Electronic Library Services

  The Electronic Library provides information access to anyone, anywhere, anytime which includes both secondary information (bibliographical data such as authors' names, titles, etc.) and primary information (the actual contents of books). With regard to secondary information, the NDL-OPAC System is the first to be mentioned. The system which was launched in October 2002 provides an online catalogue of 2.6 million Japanese titles from 1876 to the present and an index to 5.4 million periodical articles from 1948 to the present, and registered users can apply for copies of materials, etc. The NDL-OPAC system also makes available a catalogue of 110,000 magazines and newspapers produced in Japan and 280,000 doctoral theses that are kept by the NDL. Korean and Chinese newspapers, magazines and books from 1986 in the Diet Library can be retrieved at Asian Languages OPAC.
  In November 2002, the National Diet Library Database Navigation Service (Dnavi), a pilot project, was launched on the library's website. Users can search about 5,000 domestic Internet databases by name, author, category, etc. to find links to appropriate databases.
  The Digital Library from the Meiji Era is an important source of primary information. An image database of approximately 30,000 publications from the Meiji period, the copyrights for which have been cleared, is available on the website at http://kindai.ndl.go.jp/index.html. Digitization of publications will be extended as far as possible within the limits of copyright law.
  A database for Diet meeting minutes, developed jointly with the House of Representatives and the House of Councilors, is also primary material. It is possible to search and retrieve the plenary sessions and questions and answers from committee meetings in text and image form from the first Diet session (May 1947) to the present.
  Other primary information includes The Gallery, which displays colourful images of priceless picture scrolls, and colour woodblock prints from the Edo period, and WARP.

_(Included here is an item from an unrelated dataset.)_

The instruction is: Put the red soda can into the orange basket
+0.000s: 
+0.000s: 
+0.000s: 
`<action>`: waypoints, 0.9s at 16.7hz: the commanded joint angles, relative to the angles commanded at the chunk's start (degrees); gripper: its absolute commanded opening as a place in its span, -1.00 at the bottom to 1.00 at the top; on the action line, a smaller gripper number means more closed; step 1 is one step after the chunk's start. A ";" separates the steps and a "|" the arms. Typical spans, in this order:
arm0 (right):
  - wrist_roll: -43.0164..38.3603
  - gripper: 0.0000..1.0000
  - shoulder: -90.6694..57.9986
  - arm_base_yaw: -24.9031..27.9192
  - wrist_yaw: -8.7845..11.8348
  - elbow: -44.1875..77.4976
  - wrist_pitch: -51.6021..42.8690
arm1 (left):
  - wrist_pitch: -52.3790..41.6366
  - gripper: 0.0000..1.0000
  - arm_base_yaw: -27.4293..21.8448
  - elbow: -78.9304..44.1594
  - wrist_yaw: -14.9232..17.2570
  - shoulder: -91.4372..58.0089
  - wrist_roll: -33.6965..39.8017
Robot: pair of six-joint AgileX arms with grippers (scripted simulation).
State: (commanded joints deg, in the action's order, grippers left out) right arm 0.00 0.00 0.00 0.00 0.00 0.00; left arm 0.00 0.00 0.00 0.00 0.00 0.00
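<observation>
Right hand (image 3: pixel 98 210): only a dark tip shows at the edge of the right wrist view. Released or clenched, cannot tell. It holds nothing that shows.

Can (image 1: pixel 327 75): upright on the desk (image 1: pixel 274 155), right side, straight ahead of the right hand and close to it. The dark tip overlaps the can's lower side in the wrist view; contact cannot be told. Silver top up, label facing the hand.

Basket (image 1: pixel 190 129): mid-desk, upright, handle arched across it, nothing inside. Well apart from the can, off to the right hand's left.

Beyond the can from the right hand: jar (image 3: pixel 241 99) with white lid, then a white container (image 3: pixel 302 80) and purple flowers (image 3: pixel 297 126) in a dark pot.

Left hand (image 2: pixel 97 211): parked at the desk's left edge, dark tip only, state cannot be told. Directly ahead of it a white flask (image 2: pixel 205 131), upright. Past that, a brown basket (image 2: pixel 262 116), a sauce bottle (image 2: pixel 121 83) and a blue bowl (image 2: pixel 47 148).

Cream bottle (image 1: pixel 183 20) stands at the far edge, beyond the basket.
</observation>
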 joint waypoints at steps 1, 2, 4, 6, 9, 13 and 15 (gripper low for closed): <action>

Unchanging Mission, New Services

  NDL's mission mentioned at the beginning of this article, has not changed since enactment of the National Diet Library Law fifty years ago. The significance of the preamble has increased with the evolution of political, economic and social conditions in Japan and developments in the surrounding international environment. The NDL's roles as a library and a research agency for the Diet and its duty to provide library services to the general public remain unchanged. In order to fulfill these obligations, it must strive to collect and preserve publications appropriate for the times and enrich its services, fostering close communication with other libraries and related institutions.

(translated by Cathy Hirano)

*Edited and translated from the article "Kokuritsu kokkai toshokan - kawaranu shimei, atarashii savisu" December 2002 second issue, Shuppan News (Japanese publication news and reviews), Shuppan News Co., Ltd.

Tsukamoto Takashi
Director, Administrative Division, Administrative Department, National Diet Library, 1-10-1, Nagata-cho, Chiyoda-ku, Tokyo, 100-8924, Japan, e-mail: ta-tsuka@ndl.go.jp, URL: http://www.ndl.go.jp/en/index.html
Born in 1952. Graduating from Waseda University School of Law, he joined the National Diet Library in 1976. After holding several positions including that of Director, Foreign Affairs and National Defence Division, Research and Legislative Reference Bureau, he has worked as Director, Administrative Division, Administrative Department since 2002.